- HOW TO COMPLETE THIS TASK:
All of the listing below must be repeated word for word. Pictures are the only thing to omit.
● ● ●
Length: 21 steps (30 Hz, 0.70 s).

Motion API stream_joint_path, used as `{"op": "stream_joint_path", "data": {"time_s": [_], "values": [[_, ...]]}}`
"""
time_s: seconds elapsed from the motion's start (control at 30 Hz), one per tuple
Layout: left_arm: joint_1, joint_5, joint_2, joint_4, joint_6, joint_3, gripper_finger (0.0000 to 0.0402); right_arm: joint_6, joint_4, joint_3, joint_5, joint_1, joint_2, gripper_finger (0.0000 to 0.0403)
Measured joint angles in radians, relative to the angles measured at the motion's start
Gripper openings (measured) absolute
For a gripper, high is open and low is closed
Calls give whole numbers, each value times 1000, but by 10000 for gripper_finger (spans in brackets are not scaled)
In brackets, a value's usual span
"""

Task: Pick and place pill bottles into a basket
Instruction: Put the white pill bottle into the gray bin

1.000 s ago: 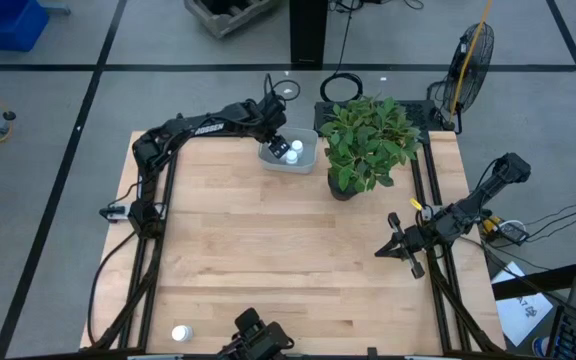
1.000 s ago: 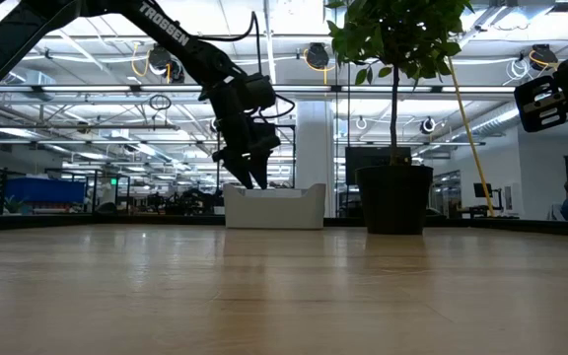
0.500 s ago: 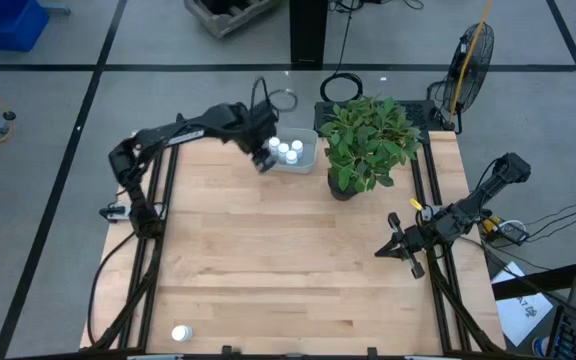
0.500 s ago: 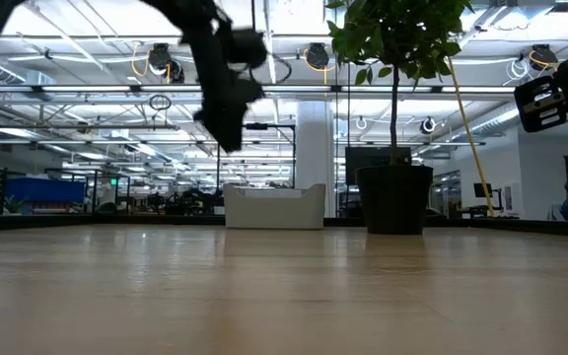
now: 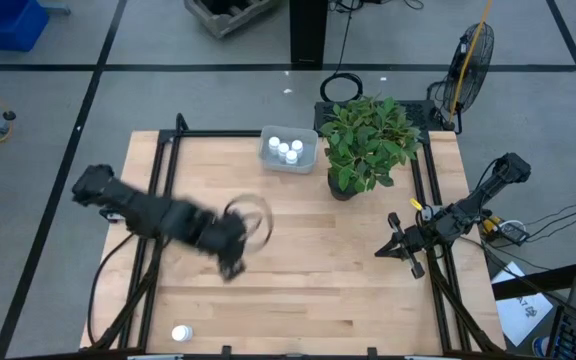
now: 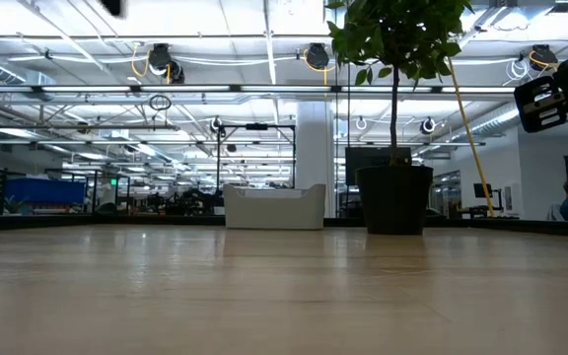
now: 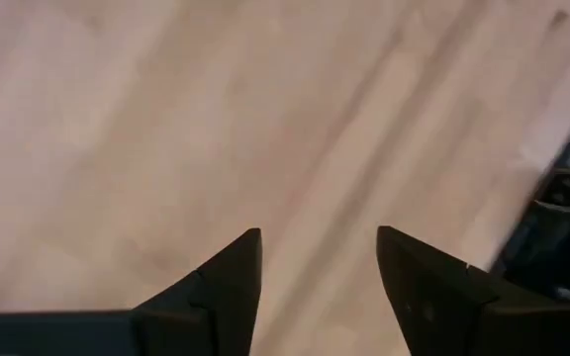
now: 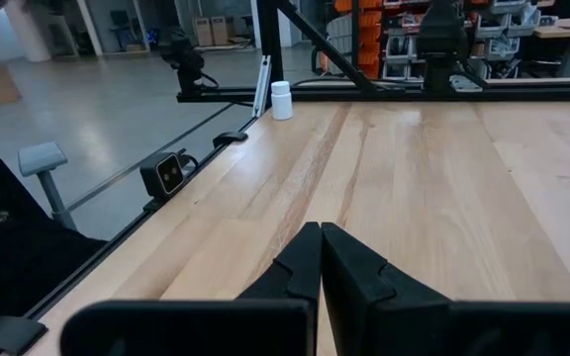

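Stray pill bottle (image 5: 180, 332): upright at the counter's (image 5: 308, 250) near left corner; likely light, stiff, slick plastic; best gripped across the body under the cap.
Basket (image 5: 306, 163): far edge beside the plant (image 5: 368, 140), holding bottles.
Left pincer (image 5: 230, 262): mid-counter, fingers apart, empty.
Right pincer (image 5: 392, 247): right edge, clenched, idle.

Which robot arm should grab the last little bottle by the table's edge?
Probably the left. Its gripper is open and empty over the table's middle, nearer the lone pill bottle than the shut right gripper.
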Motion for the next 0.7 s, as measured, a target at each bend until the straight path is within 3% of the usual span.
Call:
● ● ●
- YOUR SOLUTION:
Length: 21 steps (30 Hz, 0.70 s).

Motion API stream_joint_path, used as `{"op": "stream_joint_path", "data": {"time_s": [_], "values": [[_, ...]]}}`
"""
time_s: seconds elapsed from the motion's start (control at 30 Hz), one per tuple
Layout: left_arm: joint_1, joint_5, joint_2, joint_4, joint_6, joint_3, gripper_finger (0.0000 to 0.0402); right_arm: joint_6, joint_4, joint_3, joint_5, joint_1, joint_2, gripper_finger (0.0000 to 0.0403)
Measured joint angles in radians, relative to the angles measured at the motion's start
Gripper openings (measured) absolute
For a gripper, high is open and low is closed
Calls give whole numbers, each value times 1000, but by 10000 for gripper_finger (spans in brackets are not scaled)
In brackets, a value's usual span
"""

Task: Pick and place pill bottles into a basket
Instruction: Put the white pill bottle into the gray bin

1.000 s ago: 
1.000 s ago: 
0.500 s ago: 
0.500 s ago: 
now: 
now: 
now: 
now: 

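Stray pill bottle (image 5: 180, 332): upright at the counter's (image 5: 308, 250) near left corner; likely light, stiff, slick plastic; best gripped across the body under the cap.
Basket (image 5: 306, 163): far edge beside the plant (image 5: 368, 140), holding bottles.
Left pincer (image 5: 230, 262): mid-counter, fingers apart, empty.
Right pincer (image 5: 392, 247): right edge, clenched, idle.

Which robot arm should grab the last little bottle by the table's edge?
Probably the left. Its gripper is open and empty over the table's middle, nearer the lone pill bottle than the shut right gripper.
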Motion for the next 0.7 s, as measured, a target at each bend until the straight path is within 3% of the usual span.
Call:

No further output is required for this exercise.